La politica ha salvato il ministro degli interni Angelino Alfano, ma non lo ha sollevato né assolto dalla sua responsabilità. I ministri sono sempre responsabili politicamente degli atti della loro amministrazione. Un principio, questo, che emerge alla fine del XVIII secolo in terra americana dove i padri fondatori introdussero nei
Federalist Papers (art. 65) il concetto di “responsabilità”.

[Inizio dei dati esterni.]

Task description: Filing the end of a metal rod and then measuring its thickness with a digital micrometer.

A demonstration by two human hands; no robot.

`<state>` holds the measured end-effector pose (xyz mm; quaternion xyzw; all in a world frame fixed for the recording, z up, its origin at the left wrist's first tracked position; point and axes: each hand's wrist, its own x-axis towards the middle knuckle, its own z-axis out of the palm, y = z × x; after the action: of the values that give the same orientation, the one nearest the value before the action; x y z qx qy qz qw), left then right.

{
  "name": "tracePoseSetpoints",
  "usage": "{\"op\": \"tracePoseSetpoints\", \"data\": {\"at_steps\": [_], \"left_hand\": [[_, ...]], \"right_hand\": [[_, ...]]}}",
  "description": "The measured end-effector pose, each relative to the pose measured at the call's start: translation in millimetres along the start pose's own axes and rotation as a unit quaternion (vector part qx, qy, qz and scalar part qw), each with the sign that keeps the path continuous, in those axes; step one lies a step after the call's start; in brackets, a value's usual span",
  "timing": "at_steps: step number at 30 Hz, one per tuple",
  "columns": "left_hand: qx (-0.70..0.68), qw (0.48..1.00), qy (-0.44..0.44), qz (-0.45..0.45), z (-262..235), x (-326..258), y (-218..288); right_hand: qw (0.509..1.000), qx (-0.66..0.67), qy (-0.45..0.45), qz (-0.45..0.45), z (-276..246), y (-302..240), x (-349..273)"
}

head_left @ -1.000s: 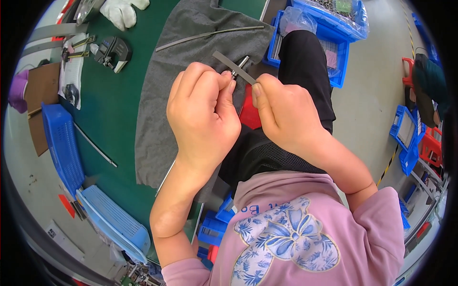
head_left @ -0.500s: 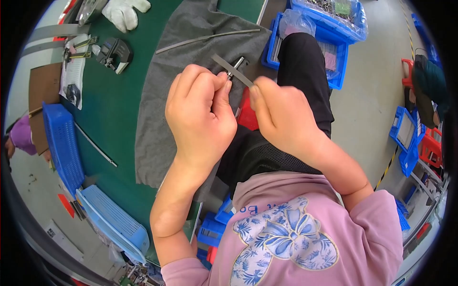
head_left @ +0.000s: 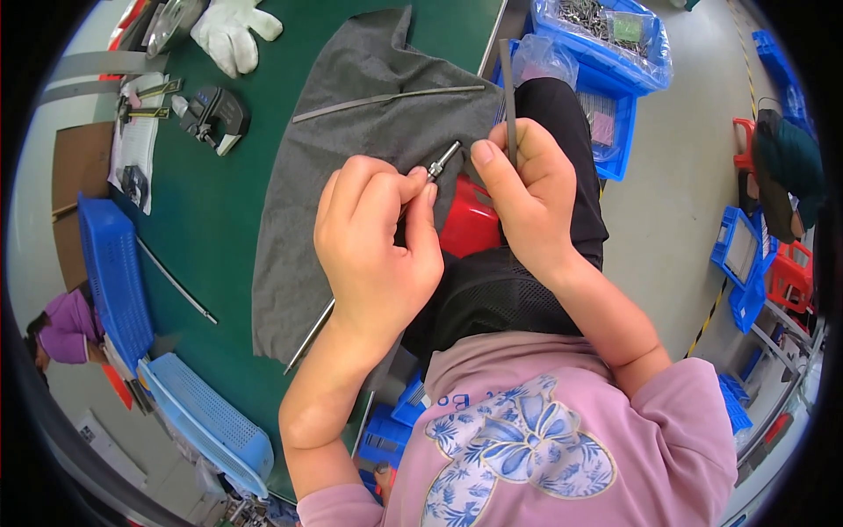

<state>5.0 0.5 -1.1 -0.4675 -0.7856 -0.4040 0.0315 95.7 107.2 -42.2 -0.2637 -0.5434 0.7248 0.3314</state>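
My left hand (head_left: 378,233) pinches a slim metal rod (head_left: 445,160) between thumb and fingers, its stepped shiny end pointing up and to the right. A thin length of metal emerges below this hand, beside the wrist, and seems to be the same rod; the middle is hidden. Off to the right, my right hand (head_left: 536,189) grips a narrow flat file (head_left: 507,92), held nearly upright and apart from the rod. Beneath the left hand a grey cloth (head_left: 294,255) covers part of the green table, and a second thin file (head_left: 386,102) lies across it.
On the green table (head_left: 211,263) are a white glove (head_left: 235,37), a black measuring device (head_left: 213,119), and another thin rod (head_left: 176,279). Blue baskets (head_left: 114,272) line the left edge. Blue bins (head_left: 606,66) of metal parts stand beyond my knee, near a red stool (head_left: 470,220).
My right hand has lifted the file off the rod and turned it upright, moving right. My left hand has shifted slightly down and right, and the rod's lower length now shows beside the wrist.
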Motion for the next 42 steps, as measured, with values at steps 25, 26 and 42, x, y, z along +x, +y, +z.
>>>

Il principio venne poi sancito in Francia nella
Dichiarazione dei diritti dell’uomo e del cittadino
del 1789 (art. 15) laddove si asserisce solennemente che «la Società ha il diritto di chiedere conto ad ogni agente pubblico della sua amministrazione ». Quindi, poiché ogni atto del governo è compiuto in nome del ministro, questi deve assumerne la responsabilità di fronte al Parlamento e di fronte all’opinione pubblica. Se sono stati commessi errori il ministro può prendere provvedimenti disciplinari e sanzionatori nei confronti dei funzionari, ma ciò, come scrivono i costituzionalisti anglosassoni, «non lo assolve dalla responsabilità politica». A meno che il governo intero non si assuma collettivamente l’onere dell’azione compiuta. È esattamente quanto ha fatto Enrico Letta. Pur avendo voluto più di ogni altro far luce sulla questione dell’espulsione di Alma Shalabayeva e di sua figlia, il presidente del Consiglio ha fatto scudo ad Alfano (e alla Bonino) avocando a tutto il governo la responsabilità – collettiva – dell’affaire kazako. In questo modo al pluri-incaricato ministro dell’Interno, vice presidente del Consiglio e segretario del Pdl, Angelino Alfano è stata assicurata la salvezza politico-personale.

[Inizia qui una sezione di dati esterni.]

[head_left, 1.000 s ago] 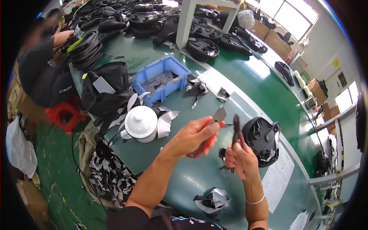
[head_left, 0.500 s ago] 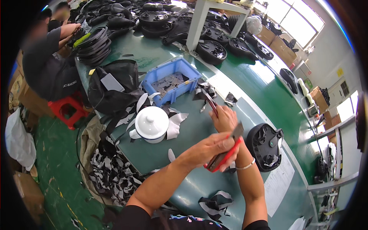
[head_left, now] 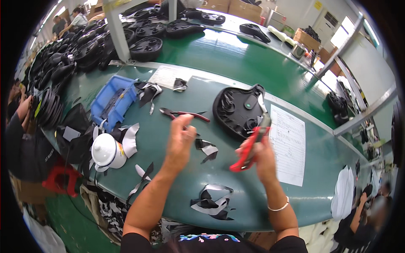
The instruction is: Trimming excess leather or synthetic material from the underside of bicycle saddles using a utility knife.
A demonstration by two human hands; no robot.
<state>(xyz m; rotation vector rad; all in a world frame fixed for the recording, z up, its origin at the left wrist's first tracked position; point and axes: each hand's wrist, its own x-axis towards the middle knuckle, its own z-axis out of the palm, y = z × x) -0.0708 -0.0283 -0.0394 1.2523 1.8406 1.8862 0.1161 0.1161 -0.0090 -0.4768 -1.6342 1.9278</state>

I costi di questa rescue-operation rischiano però di essere superiori ai benefici. Il presidente della Repubblica ha steso il suo manto protettivo sul governo per evitare rischi di instabilità e metterlo al riparo dalle pressioni speculative di una estate che si preannuncia torrida su questo versante. C’è da sperare che sia stata la scelta più opportuna per il sistema nel suo complesso. Tuttavia la difesa della continuità governativa sic et simpliciter, lasciando passare questo episodio come un infortunio di qualche funzionario distratto, non ripara il danno gigantesco di credibilità del nostro Paese agli occhi della comunità internazionale.

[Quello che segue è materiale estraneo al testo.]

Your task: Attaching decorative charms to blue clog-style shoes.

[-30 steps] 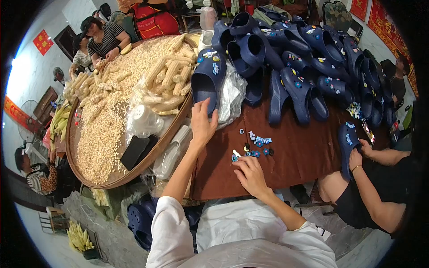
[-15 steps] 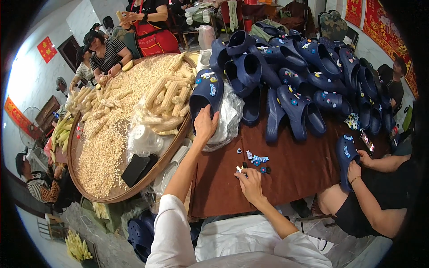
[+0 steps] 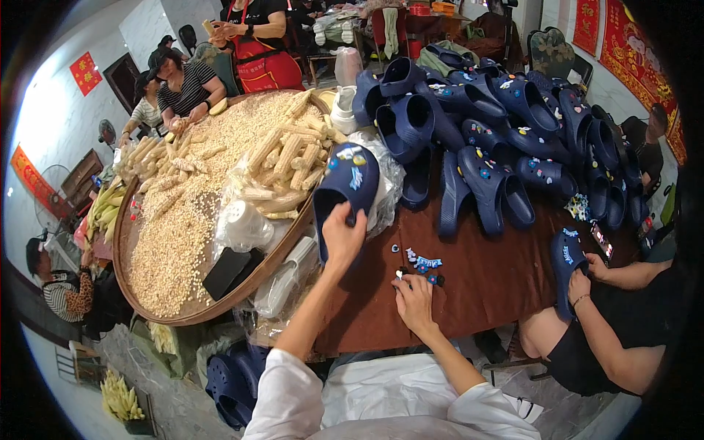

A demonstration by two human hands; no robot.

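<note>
Your left hand is stretched out in front of you, toward 12 o'clock. Its fingers are wrapped around the back end of a dark blue clog shoe, and the shoe is lifted and tipped so you see its top. The shoe has little bright charms stuck on it. It hangs over the edge of the brown tabletop, just beside a crinkly clear plastic bag.

Your right hand lies lower, at about 5 o'clock from the left hand. Its fingers are bent down narrow on a small pile of shoe charms on the tabletop. I cannot tell if the fingers have pinched one charm or are only touching them.

At 1 o'clock from your hands there is a big heap of blue clogs. At 10 o'clock sits a wide round basket tray full of corn kernels and bare corn cobs. A flat black thing lies in the tray near its rim.

At 3 o'clock another person's hand holds another blue clog at the tabletop's edge. More people sit past the tray at 11 o'clock, working on the corn.
</note>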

L’intrusione nei più delicati apparati dello Stato e ai livelli più alti di un ambasciatore (sic!) e di altro personale diplomatico di un Paese non alleato e tenuto a distanza dal consesso delle nazioni democratiche per i caratteri autocratici del suo regime mette in pessima luce l’affidabilità e l’impermeabilità della nostra amministrazione. Abbiamo dato la sensazione di avere un apparato di sicurezza influenzabile e penetrabile da emissari di Paesi retti da despoti autoritari e, per di più, di essere supini e servizievoli nei confronti delle richieste di questi interlocutori esterni, tanto da venire persino telecomandati nelle indagini. Infine, abbiamo manifestato totale insensibilità e disprezzo (proprio gli italiani brava gente) nei confronti di persone deboli e indifese – una donna e una bambina – impacchettate e spedite a forza verso la totale disponibilità del satrapo kazako.
In tutto questo c’è la responsabilità politica del ministro che ha oggettivamente (e forse soggettivamente) consentito l’operazione deportazione; e tutto questo non accadeva in una sperduta caserma dell’entroterra molisano, ma ai piani alti del suo ministero. Se Alfano non è nemmeno politicamente responsabile dei vertici della sua struttura, allora è veramente irresponsabile.
E la sua irresponsabilità finirà per costarci carissima nell’impalpabile quanto inflessibile “mercato” della credibilità internazionale.
L’unica via d’uscita da un ulteriore “schettinizzazione” dell’immagine del nostro Paese consiste in un atto autonomo da parte del ministro dell’Interno, con un sussulto di dignità che gli farebbe e gli restituirebbe onore: offrire dimissioni volontarie. Se Alfano non ha questa sensibilità nelle sue corde, almeno che ci sia qualcuno a suggerirglielo.